The company also partnered with leading tech and academic partners on an AI Energy Score, a benchmarking tool that allows large language model (LLM) developers and users to report an AI model's consumption, giving companies a clearer window into their own use.

By openly sharing energy consumption data, our companies can collectively implement ecodesign practices and minimize the environmental footprint of AI technologies.

Ariane Thomas, Global Tech Director of Sustainability, L'OREAL Group

"Transparency like that offered by the AI Energy Score is crucial," said Ariane Thomas, Global Tech Director of Sustainability, L'OREAL Group. "By openly sharing energy consumption data, our companies can collectively implement ecodesign practices and minimize the environmental footprint of AI technologies."

The future of sustainability and AI

The promise of agentic AI in sustainability isn't merely about making current processes more efficient ‌ - ‌it's about fundamentally transforming our approach to managing a changing climate.
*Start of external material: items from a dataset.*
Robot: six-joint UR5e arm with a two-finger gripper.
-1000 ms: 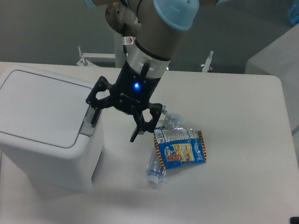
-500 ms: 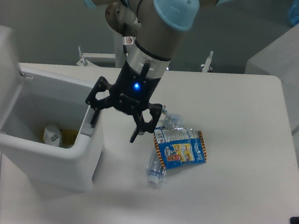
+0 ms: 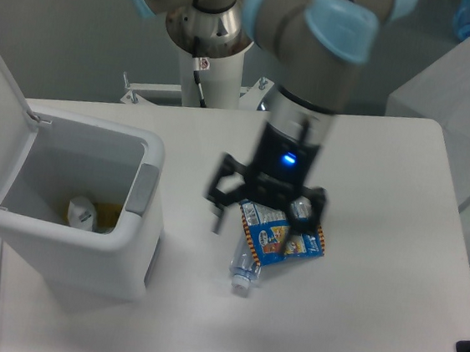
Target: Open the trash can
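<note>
The white rectangular bench [image 3: 371, 325] carries the large white boxy plastic trash can [image 3: 85, 244] at its left edge, lid upright, grey push tab on the rim facing right, some rubbish visible inside; the task looks done. The arm's black two-finger gripper [image 3: 264, 221] hovers mid-bench, fingers spread and empty, just above a blue snack packet [image 3: 283, 240] lying on a clear plastic bottle [image 3: 244, 271]. Dropping lower could crush or scatter these. The right half and front edge offer open room.
</note>
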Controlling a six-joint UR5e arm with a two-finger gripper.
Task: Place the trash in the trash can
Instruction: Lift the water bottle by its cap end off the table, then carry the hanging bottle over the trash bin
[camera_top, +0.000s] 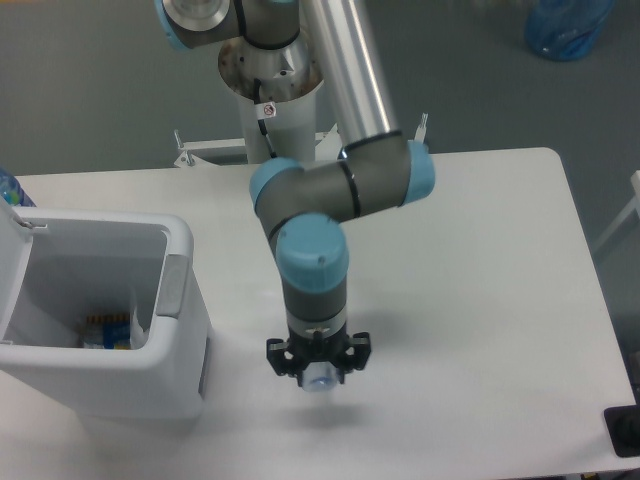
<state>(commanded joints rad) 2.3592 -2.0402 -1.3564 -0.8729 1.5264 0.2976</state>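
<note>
One white table (480, 300) carried everything, its surface running out to the front and right edges. Near the table's front left corner stood the trash can (120, 385), a white bin with a grey panel (173, 286) on the side facing the arm, its lid (12, 265) swung up at the left; something with a blue and yellow print (105, 332) lay at its bottom. Rising from the base beyond the table's far edge, the arm (335, 190) bent down over the middle of the front half. Its gripper (318, 375) pointed straight down, clenched on a small pale bluish item (318, 379), too hidden to identify, hanging just right of the bin.
</note>
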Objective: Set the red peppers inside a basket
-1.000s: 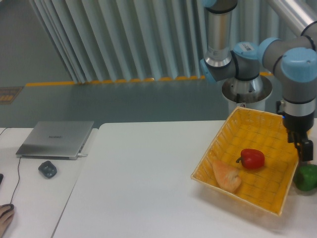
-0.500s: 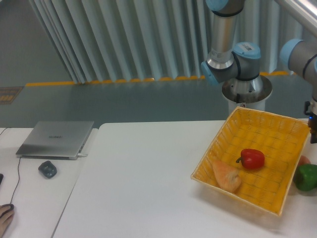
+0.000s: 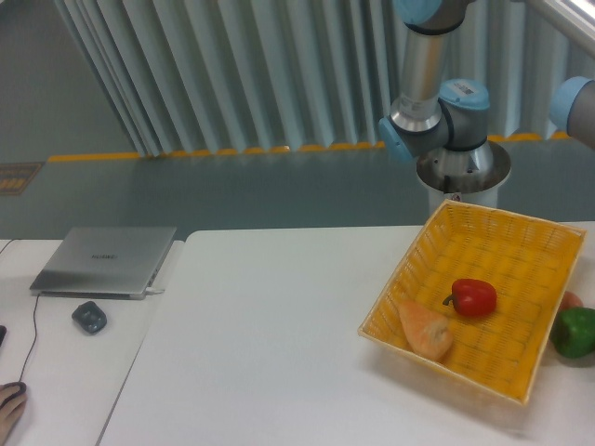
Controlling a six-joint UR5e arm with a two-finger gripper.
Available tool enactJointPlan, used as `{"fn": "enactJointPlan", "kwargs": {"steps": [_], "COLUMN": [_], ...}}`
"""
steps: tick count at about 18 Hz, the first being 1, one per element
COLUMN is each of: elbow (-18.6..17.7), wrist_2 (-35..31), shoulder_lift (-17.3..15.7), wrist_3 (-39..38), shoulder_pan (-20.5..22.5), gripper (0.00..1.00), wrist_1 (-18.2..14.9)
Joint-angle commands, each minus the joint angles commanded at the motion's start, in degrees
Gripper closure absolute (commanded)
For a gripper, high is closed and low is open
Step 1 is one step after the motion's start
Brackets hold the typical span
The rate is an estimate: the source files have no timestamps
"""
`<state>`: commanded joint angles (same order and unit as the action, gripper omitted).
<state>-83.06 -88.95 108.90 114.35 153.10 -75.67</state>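
Observation:
The red pepper [image 3: 474, 297] is glossy with a short dark stem and lies inside the yellow wicker basket [image 3: 437, 243], near its middle. The basket sits at the right of the white table. An orange-tan bread-like lump [image 3: 425, 328] lies in the basket's front left corner, close to the pepper. Only the arm's base and upper joints [image 3: 437, 102] show behind the basket, with one link at the right edge. The gripper is out of view.
A green bell pepper [image 3: 575, 332] sits on the table just right of the basket, with a small pinkish object [image 3: 571, 300] behind it. A closed laptop [image 3: 105, 260] and a dark mouse [image 3: 89, 317] lie on the left table. A hand [image 3: 9, 406] shows at the lower left corner.
The arm's wrist and gripper, which hung over the basket's right edge, have moved right and up out of the frame. The red pepper has stayed in the basket.

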Motion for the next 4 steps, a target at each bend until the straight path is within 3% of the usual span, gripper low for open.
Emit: {"fn": "enactJointPlan", "kwargs": {"steps": [4], "elbow": [0.0], "wrist_2": [0.0], "shoulder_lift": [0.0], "wrist_3": [0.09], "shoulder_pan": [0.44], "gripper": [0.0], "wrist_1": [-0.09]}}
"There's enormous potential for real-time interventions or even early preventive actions," said Norman. "We're moving from looking in the rearview mirror to looking ahead - or better yet, having optimal environmental outcomes happen automatically with our blessing."

As these technologies mature, sustainability leadership won't just come from organizations with the best data or the most resources. They'll come from those that most effectively deploy AI agents as environmental allies‌ - ‌turning our relationship with climate change and its effects from one of reaction to one of informed, coordinated anticipation and resolution.